Rund 170 Millionen Euro kostet die Arena Pantanal bislang. In örtlichen Medien ist aber zu lesen, dass die Regierung zusätzliche Gelder in den Prestigebau, rund zehn Autominuten vom Zentrum der 500 000-Einwohner-Stadt entfernt, pumpt. Das mit einer Kapazität von 43 000 Zuschauern viertkleinste der zwölf WM-Stadien muss einfach rechtzeitig fertig werden, koste es, was es wolle. Das gilt auch für die vielen Baustellen in der zwei Flugstunden von São Paulo entfernten Stadt, die den Verkehr täglich lahmlegen.
„Die vier Ecken des Stadions wurden extra offen gelassen, damit der Wind zirkulieren kann“, erklärt der Architekt. Doch davon ist heute nichts zu spüren — allein der Gedanke daran, in dieser Hitze-Hölle Fußball spielen zu müssen, erzeugt Schnappatmung. Wie halten das bloß die Bauarbeiter aus, die auch noch in der prallen Sonne bei 45 Grad ran müssen?
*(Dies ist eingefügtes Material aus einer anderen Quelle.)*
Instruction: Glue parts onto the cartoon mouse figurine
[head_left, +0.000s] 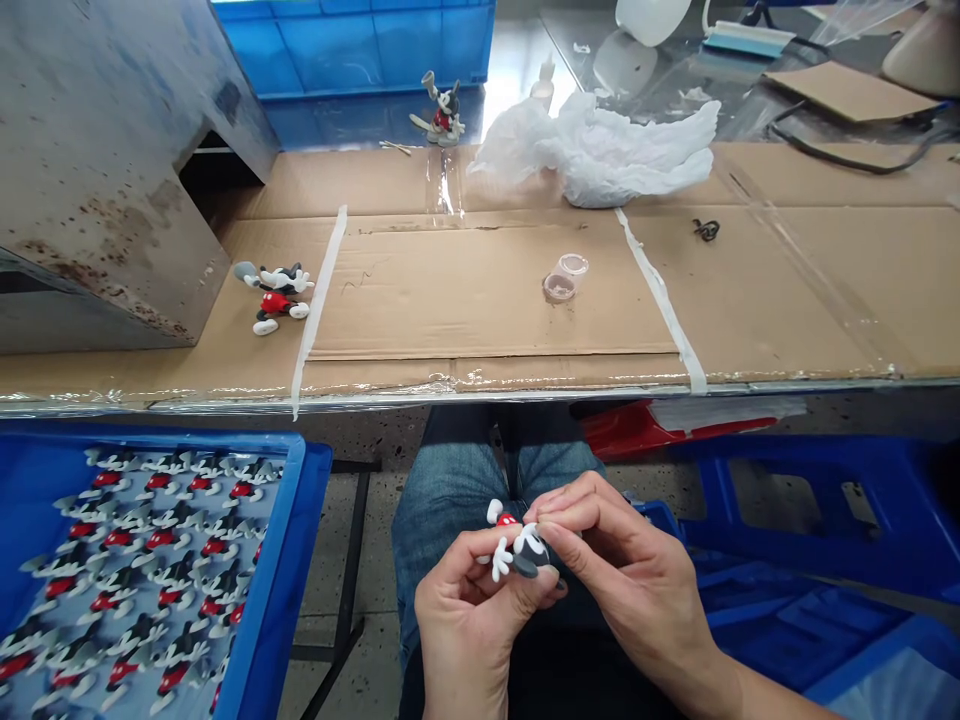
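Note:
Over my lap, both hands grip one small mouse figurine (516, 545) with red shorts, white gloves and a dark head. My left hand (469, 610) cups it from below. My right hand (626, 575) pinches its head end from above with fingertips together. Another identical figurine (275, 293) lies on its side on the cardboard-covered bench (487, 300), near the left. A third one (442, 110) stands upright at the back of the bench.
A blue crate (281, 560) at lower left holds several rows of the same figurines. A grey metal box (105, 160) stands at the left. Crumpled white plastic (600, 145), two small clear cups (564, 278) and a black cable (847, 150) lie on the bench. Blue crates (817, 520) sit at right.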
„Sie reiben sich mit einem Mangoextrakt ein, um nicht zu verbrennen. Und sie tragen lange Tücher unter den Helmen, die den Nacken schützen“, verrät Tuiuiú, der eigentlich Dinalte de Oliveira Miranda heißt. Den Spitznamen haben ihm seine Freunde verpasst, weil er genau wie der gleichnamige Riesenvogel aus dem Pantanal viel unterwegs ist.
Fußball ist ein Grund, nach Cuiabá zu reisen, das größte Feuchtgebiet der Welt ein anderer. Nirgends kommt man wie dort Piranhas, Krokodilen, Jaguaren und Wasserschweinen so nah — ein fantastisches Naturerlebnis nur rund hundert Kilometer von der Stadt (sie selbst ist keine Schönheit) entfernt.
Die Stadionbegehung ist beendet. Architekt de Almeida und Tuiuiú verabschieden sich. Mit einem Schulterklopfer natürlich. Bevor er in die Redaktion fährt, verrät Tuiuiú noch, was er in Anwesenheit des Architekten wohl nicht so deutlich sagen mochte: „Der Zeitplan ist nicht einzuhalten. Das weiß hier jeder in Cuiabá. Ich denke nicht, dass Stadion und Außenanlagen vor April nächsten Jahres fertig sind.“ Bis dahin donnern noch einige Lastwagen über die rote Erde von Cuiabá.